*Directions*
The data below contains pictures, which are to be skipped; the lines starting at the line with "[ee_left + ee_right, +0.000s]" and ending at the line with "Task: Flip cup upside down" are to be output exactly, both ends included.

*Available data*
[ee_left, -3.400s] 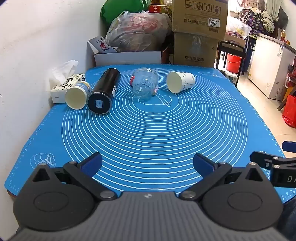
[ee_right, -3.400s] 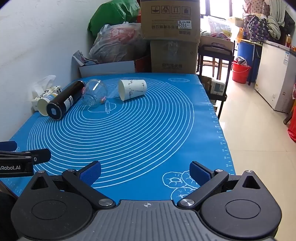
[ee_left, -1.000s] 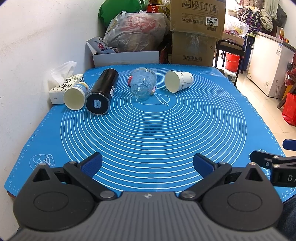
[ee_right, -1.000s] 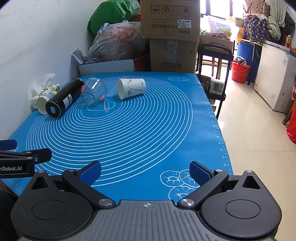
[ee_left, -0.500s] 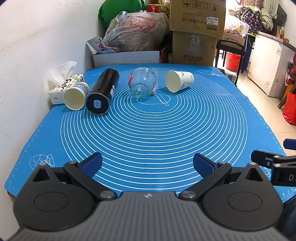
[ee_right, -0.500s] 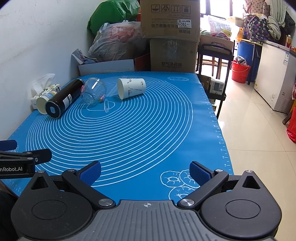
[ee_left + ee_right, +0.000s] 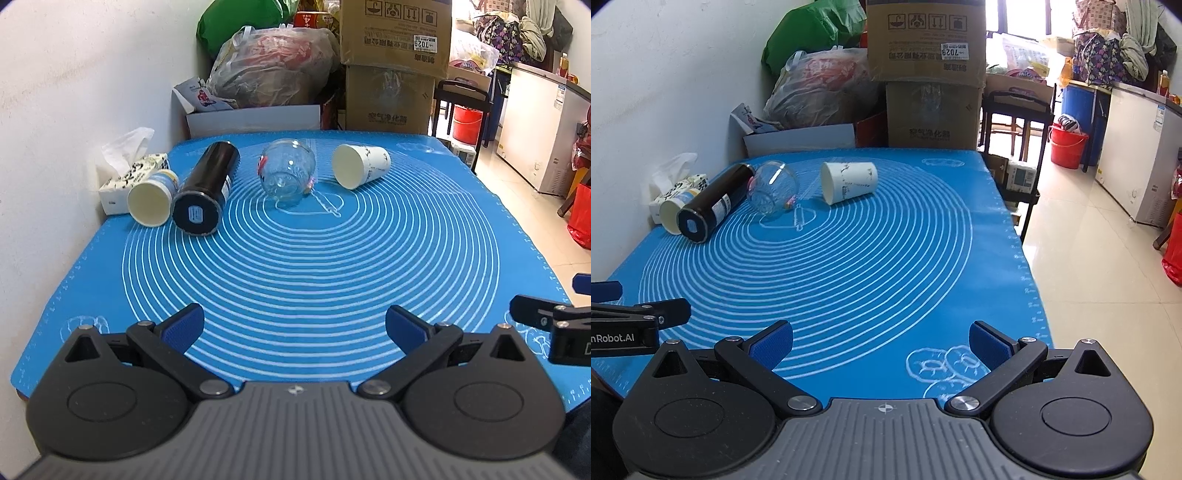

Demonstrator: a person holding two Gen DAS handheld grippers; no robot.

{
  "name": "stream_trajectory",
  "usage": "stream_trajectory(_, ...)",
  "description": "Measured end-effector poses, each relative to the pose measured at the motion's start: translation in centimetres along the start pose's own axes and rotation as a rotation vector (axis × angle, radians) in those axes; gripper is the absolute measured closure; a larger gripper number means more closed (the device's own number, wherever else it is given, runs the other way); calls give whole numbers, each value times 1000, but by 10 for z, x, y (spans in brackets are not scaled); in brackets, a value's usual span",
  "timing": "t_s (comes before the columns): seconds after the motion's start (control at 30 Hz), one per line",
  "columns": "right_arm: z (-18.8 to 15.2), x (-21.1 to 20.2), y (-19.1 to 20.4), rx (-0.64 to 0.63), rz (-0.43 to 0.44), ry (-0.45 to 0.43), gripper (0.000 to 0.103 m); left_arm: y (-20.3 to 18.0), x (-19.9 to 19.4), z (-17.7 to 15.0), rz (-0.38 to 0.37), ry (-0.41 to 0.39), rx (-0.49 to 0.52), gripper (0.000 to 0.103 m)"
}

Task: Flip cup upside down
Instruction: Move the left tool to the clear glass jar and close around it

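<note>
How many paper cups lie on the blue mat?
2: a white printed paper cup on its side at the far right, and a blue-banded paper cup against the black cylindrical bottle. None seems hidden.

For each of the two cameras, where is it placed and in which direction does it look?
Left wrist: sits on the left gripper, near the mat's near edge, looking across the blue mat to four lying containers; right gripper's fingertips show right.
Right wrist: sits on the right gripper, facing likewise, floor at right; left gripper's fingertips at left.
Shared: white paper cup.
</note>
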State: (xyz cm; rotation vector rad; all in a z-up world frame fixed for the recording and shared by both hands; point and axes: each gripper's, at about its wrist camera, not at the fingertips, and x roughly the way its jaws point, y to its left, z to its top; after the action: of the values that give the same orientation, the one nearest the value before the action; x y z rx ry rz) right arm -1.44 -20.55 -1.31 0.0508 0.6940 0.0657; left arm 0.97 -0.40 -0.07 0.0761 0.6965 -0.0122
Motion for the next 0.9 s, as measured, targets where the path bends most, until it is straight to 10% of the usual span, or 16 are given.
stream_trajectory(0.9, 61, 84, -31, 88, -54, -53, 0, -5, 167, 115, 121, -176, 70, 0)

*Finished exercise*
[ee_left + ee_right, +0.000s] 

Demonstrator: a person holding two Gen DAS handheld grippers; no robot.

{
  "name": "stream_trajectory",
  "usage": "stream_trajectory(_, ...)",
  "description": "Measured end-effector poses, each relative to the pose measured at the motion's start: translation in centimetres along the start pose's own axes and rotation as a rotation vector (axis × angle, radians) in those axes; gripper is the absolute measured closure; a larger gripper number means more closed (the device's own number, wherever else it is given, runs the other way); calls give whole numbers, each value times 1000, but by 10 for z, x, y (spans in brackets are not scaled); in brackets, a value's usual span",
  "timing": "t_s (comes before the columns): seconds after the motion's start (control at 30 Hz), one per line",
  "columns": "right_arm: z (-18.8 to 15.2), x (-21.1 to 20.2), y (-19.1 to 20.4), rx (-0.64 to 0.63), rz (-0.43 to 0.44), ry (-0.45 to 0.43), gripper (0.000 to 0.103 m); left_arm: y (-20.3 to 18.0), x (-19.9 to 19.4), z (-17.7 to 15.0), rz (-0.38 to 0.37), ry (-0.41 to 0.39), rx (-0.49 to 0.52), gripper (0.000 to 0.103 m)"
}

Task: Flip cup upside down

The exercise is finished.